Fuga dalla realtà: l'universo bizzarro di “Die Antilope”

Fuga dalla realtà: l'universo bizzarro di “Die Antilope”

Votata all'esplorazione del panorama operistico contemporaneo, OPER.A 20.21 ha portato al Comunale di Bolzano il più recente lavoro teatrale del quarantenne compositore austriaco Johannes Maria Staud, attuale e primo artist in residence della Fondazione stessa: Die Antilope, su libretto di Durs Grünbein, andato in scena nel settembre 2014 al Festival di Lucerna e poi a Colonia, e nel novembre scorso alla Neue Oper Wien.

Evadere da una realtà che non ci appartiene

In effetti, questa rapida partitura introduce a perfezione il tema scelto per la nuova stagione: Escape From Reality/Fuga dalla realtà. Infatti il protagonista, il timido Victor, presenzia ad un party folleggiante con i manager di un'imprecisata azienda, contraddistinti da singolari copricapi animaleschi a segnare una irrimediabile perdita di umanità. Ma è come un pesce fuor d'acqua, tanto che ad un certo punto si butta dalla finestra, finendo in uno spazio parallelo tra situazioni nonsense e stralunate.

Victor stesso prende a parlare un indecifrabile linguaggio, impossibilitato ad interagire con i personaggi che incontra: tre medici vestiti da clowns, una stramba coppia incapace di dialogo, signore che chiacchierano al caffè dimenticandosi della prole. Alla fine, con andamento circolare, Victor riappare dalla finestra mentre il party riprende come prima. Siamo sinceri: consistenza drammaturgica questo libretto ne possiede ben poca. E la noia quindi sta appostata dietro l’angolo.
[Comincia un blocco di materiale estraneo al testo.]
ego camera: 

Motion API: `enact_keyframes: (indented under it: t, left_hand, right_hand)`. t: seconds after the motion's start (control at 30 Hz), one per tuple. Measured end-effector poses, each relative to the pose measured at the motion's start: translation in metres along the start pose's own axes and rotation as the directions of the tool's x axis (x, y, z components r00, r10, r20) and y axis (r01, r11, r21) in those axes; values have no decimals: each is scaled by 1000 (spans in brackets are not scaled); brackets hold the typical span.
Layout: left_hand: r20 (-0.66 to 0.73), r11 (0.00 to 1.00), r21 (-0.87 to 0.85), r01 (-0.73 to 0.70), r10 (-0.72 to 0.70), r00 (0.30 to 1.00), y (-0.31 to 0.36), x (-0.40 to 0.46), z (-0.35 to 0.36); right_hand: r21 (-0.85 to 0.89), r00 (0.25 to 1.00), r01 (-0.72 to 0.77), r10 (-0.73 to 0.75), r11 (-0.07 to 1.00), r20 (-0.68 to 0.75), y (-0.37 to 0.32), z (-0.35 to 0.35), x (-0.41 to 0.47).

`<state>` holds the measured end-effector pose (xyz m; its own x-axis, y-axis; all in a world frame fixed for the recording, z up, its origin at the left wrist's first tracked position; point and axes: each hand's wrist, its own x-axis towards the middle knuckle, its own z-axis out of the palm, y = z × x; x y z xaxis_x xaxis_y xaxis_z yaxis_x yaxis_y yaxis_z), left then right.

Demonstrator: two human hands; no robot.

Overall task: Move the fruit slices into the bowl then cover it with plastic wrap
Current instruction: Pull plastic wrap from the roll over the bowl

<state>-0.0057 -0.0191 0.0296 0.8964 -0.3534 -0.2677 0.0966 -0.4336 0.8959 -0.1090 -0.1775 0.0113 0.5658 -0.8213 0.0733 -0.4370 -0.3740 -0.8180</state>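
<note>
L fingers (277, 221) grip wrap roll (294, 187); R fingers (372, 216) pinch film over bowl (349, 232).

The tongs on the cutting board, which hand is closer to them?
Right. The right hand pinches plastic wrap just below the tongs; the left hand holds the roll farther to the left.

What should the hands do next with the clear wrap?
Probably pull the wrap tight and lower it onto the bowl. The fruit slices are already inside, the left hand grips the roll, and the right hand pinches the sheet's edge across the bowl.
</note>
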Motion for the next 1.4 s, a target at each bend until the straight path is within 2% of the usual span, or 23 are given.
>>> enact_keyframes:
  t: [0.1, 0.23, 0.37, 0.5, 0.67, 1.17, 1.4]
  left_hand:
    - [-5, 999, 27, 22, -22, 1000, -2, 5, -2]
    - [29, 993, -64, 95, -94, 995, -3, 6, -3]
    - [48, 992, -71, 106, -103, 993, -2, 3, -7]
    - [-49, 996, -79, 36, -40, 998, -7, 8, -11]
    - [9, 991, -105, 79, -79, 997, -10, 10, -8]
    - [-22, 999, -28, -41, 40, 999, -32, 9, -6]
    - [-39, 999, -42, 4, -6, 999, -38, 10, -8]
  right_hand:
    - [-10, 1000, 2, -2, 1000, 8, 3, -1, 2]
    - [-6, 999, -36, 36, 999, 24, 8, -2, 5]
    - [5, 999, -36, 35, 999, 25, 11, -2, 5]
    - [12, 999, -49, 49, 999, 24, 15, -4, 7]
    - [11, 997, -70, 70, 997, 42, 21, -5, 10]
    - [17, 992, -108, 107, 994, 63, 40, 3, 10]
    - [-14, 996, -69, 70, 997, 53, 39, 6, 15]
La musica, veicolo di significati

Per fortuna la musica di Staud è ben più stimolante ed interessante del testo, e rimpolpa di muscoli uno scheletro vacillante. La policroma partitura di Die Antilope passa infatti da spunti tematici intriganti ad accenni di una sorta di ambient music, e dal declamato alla coralità, con accorto uso di un variegato strumentale che include anche alcune campionature; e dove un paio di momenti di musica pop assumono, nella loro piena tonalità, un tono di bizzarra estraneità.

E molto conta, per la riuscita d'insieme, anche la coscienziosa e duttile direzione di Walter Kobera e l'irreprensibile prestazione dell'Orchestra Haydn. D'altro canto, se lo spettacolo regge bene è merito in gran parte dell'arguta e coinvolgente regia di Dominique Mentha, capace di creare un flusso narrativo inarrestabile. Sullo sfondo le scarne ma funzionali scenografie di lngrid Erb – autrice anche dei moderni costumi – e di Werner Hutterli, Interpreti senz'altro tutti eccezionali, chiamati a coprire una molteplicità di ruoli ed a recitare come veri attori. A cominciare dallo strepitoso Wolfgang Resch (Victor), e proseguire con Elisabeth Breuer, Maida Karišik, Bibiana Nwobilo, Gernot Heinrich, Christian Kotsis, Ardalan Jabbari, Catrina Poor, Un dovuto encomio al Wiener Kammerchor guidato da Michael Grohotolsky.